For now, the most verifiable takeaway is clear: XRP is facing one of its more difficult on-chain profitability periods in recent months. Roughly 60% of circulating supply is underwater, and unrealized losses have climbed above $50 billion. Whether that becomes a launchpad for stabilization or a warning of further weakness will depend on how holders respond in the days and weeks ahead.
Conclusion
XRP enters the second week of March 2026 under visible strain. On-chain data indicates that about 36.8 billion XRP are now held at a loss, leaving nearly 60% of circulating supply underwater and pushing unrealized losses to roughly $50.8 billion. Those figures do not confirm panic, but they do show a market under pressure.
The significance of this moment lies in what it says about investor positioning. A large share of holders is now waiting for recovery, reassessing risk, or deciding whether to exit on strength. That creates a delicate setup for XRP: one where sentiment, liquidity, and broader crypto conditions may matter as much as project-specific developments. For US investors and global market watchers alike, the next move in XRP will be less about headlines alone and more about whether the token can absorb this wave of unrealized losses without triggering a deeper slide.

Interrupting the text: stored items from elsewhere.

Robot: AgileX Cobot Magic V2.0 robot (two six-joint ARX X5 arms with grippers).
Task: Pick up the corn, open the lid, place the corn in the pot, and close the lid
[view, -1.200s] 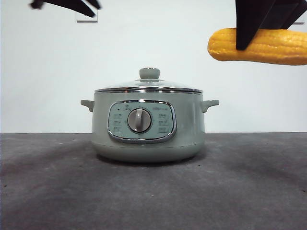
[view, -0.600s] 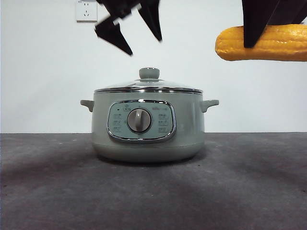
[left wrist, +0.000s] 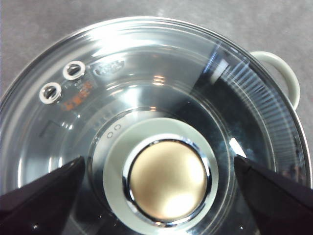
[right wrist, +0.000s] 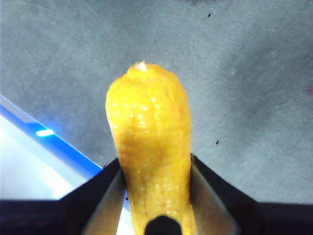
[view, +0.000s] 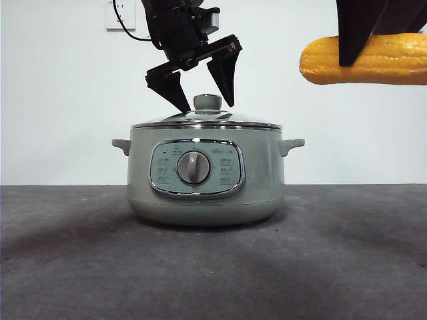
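Observation:
The sage-green pot [view: 207, 177] stands mid-table with the glass lid [view: 207, 121] on it. My left gripper [view: 203, 103] is open, its jaws straddling the lid's green knob [view: 207, 101] without touching it. In the left wrist view the lid [left wrist: 161, 88] fills the picture, with the knob [left wrist: 166, 178] between my jaws. My right gripper [view: 357, 50] is shut on the yellow corn [view: 373, 60] and holds it level, high at the right, clear of the pot. In the right wrist view the corn [right wrist: 151, 142] points away between the jaws.
The pot has a control panel with a dial [view: 194, 167] facing the front camera and small side handles [view: 292, 144]. A wall socket [view: 120, 17] is on the white wall behind. Grey tabletop [view: 347, 253] lies around the pot.
My left gripper has come in from the upper left and dropped to straddle the lid's knob. The right gripper with the corn rose a little, then stayed still.

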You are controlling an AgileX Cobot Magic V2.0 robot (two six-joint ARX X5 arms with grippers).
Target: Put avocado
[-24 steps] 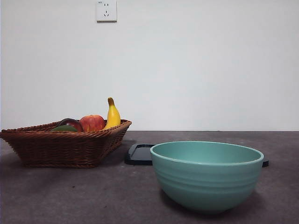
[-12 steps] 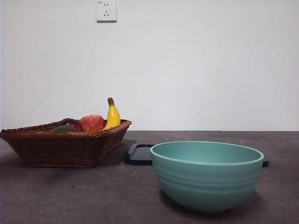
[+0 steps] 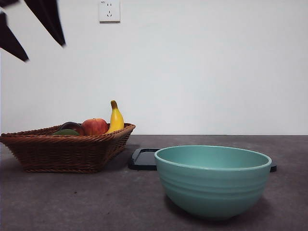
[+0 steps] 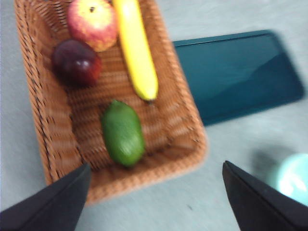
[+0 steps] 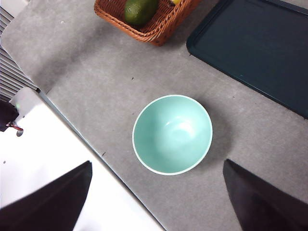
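Observation:
The avocado (image 4: 122, 133) is dark green and oval, and it lies in the wicker basket (image 4: 199, 144) near one end. From the front, only the avocado's (image 3: 66, 132) top shows above the basket's rim (image 3: 67, 149). My left gripper (image 4: 154, 202) hovers open above the basket and holds nothing. Its black jaws (image 3: 31, 29) show at the top left of the front view. My right gripper (image 5: 154, 202) is open and empty, high above the table, over the teal bowl (image 5: 172, 134). The avocado (image 5: 139, 9) also shows in the right wrist view.
In the basket with the avocado are a red apple (image 4: 92, 21), a dark red-purple fruit (image 4: 76, 62) and a banana (image 4: 134, 48). A dark tray (image 4: 236, 72) lies flat beside the basket. The teal bowl (image 3: 213, 185) stands in front, at the right.
Black gripper jaws have come into the front view's top left corner, above the basket. The fruit, basket, bowl and tray have not moved.

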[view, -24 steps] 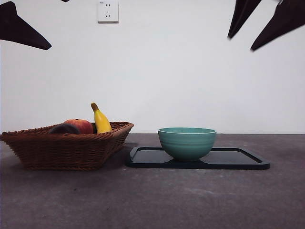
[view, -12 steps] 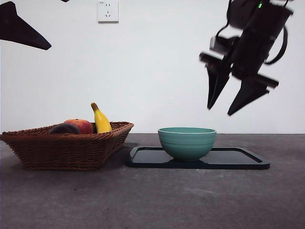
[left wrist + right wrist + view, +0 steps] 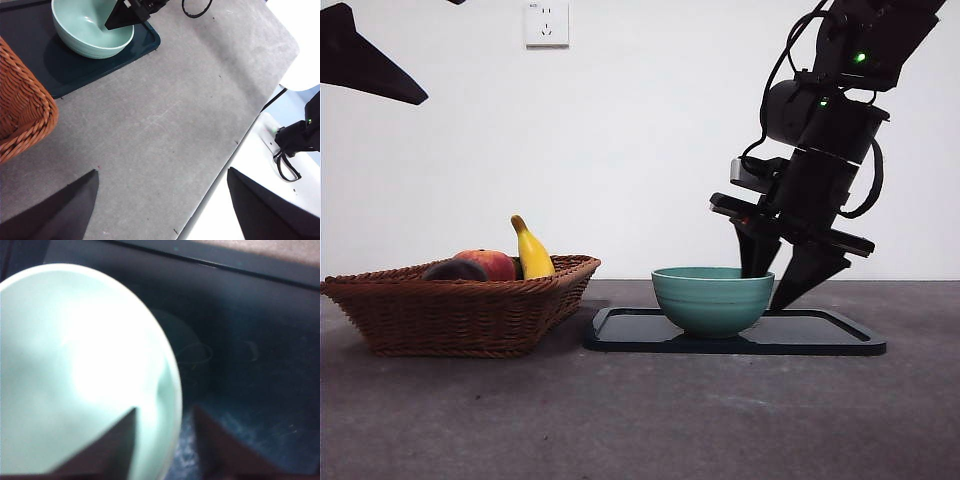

Frequently Asked Questions
What does it mean that 60% of XRP supply is underwater?
It means about 60% of XRP’s circulating supply is currently worth less than the price at which those tokens last moved or were acquired, based on on-chain profitability estimates.
How large are XRP’s unrealized losses right now?
Recent reports citing Glassnode data put XRP’s unrealized losses at about $50.8 billion as of March 8–9, 2026.
How many XRP tokens are estimated to be at a loss?
About 36.8 billion XRP are estimated to be underwater.
What is XRP’s price as of March 9, 2026?
CoinGecko listed XRP at about $1.34 on March 9, 2026.
Do unrealized losses mean investors have already lost money?
Not necessarily. The losses remain unrealized unless holders sell below their purchase price. Until then, they are paper losses. This is a general financial concept; the XRP-specific figures come from on-chain estimates.
Could this be a buying opportunity for XRP?
That depends on an investor’s risk tolerance and market outlook. High unrealized losses can signal either continued weakness or a late-stage correction. The current data confirms stress in the market, but it does not by itself predict the next price move.